■ TASK OBJECTIVE ■
Of all the lines below, return only those starting with the line holding "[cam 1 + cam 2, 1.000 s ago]" and going on through the line holding "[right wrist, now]", exactly as written.

■ EXERCISE INPUT ■
_____

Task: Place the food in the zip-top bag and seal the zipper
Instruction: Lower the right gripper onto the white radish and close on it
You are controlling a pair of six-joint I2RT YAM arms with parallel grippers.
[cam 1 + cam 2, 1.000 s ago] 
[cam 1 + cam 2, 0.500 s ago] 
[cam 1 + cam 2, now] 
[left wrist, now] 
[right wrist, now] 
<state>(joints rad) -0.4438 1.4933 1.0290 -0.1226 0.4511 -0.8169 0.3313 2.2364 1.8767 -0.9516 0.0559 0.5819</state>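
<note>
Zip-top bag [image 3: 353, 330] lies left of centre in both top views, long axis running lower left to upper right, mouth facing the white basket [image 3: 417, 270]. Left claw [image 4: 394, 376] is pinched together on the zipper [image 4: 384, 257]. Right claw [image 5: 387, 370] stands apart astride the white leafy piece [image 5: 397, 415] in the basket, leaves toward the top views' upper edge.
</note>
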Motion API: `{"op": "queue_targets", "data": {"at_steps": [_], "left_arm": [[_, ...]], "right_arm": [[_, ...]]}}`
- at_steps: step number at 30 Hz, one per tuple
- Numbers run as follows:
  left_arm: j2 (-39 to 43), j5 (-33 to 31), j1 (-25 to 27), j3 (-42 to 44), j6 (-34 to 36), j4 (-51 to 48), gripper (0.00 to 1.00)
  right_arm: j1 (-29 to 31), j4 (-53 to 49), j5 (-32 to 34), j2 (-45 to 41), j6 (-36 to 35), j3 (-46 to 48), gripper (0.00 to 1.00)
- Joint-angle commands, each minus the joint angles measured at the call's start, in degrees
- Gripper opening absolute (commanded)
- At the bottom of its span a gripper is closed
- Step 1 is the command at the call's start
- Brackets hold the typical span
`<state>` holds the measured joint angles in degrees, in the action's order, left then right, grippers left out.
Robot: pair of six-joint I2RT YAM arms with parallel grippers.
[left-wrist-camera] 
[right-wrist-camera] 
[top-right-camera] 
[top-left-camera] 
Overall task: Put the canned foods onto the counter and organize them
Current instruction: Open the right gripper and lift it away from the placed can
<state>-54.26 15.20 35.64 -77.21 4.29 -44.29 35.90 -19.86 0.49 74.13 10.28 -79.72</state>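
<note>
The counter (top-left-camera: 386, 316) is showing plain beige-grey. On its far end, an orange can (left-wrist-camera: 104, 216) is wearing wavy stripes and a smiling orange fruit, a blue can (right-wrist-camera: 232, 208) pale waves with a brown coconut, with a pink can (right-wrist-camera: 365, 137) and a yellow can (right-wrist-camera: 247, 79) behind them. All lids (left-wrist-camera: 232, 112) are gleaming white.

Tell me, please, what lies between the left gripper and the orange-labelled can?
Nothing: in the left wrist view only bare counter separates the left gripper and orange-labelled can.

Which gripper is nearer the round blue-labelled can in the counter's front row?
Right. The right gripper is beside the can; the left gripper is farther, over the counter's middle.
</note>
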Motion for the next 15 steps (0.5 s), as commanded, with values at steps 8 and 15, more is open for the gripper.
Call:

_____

■ ANSWER FOR THE TASK ■
[cam 1 + cam 2, 1.000 s ago] 
[cam 1 + cam 2, 0.500 s ago] 
[cam 1 + cam 2, now] 
[left wrist, now] 
[right wrist, now] 

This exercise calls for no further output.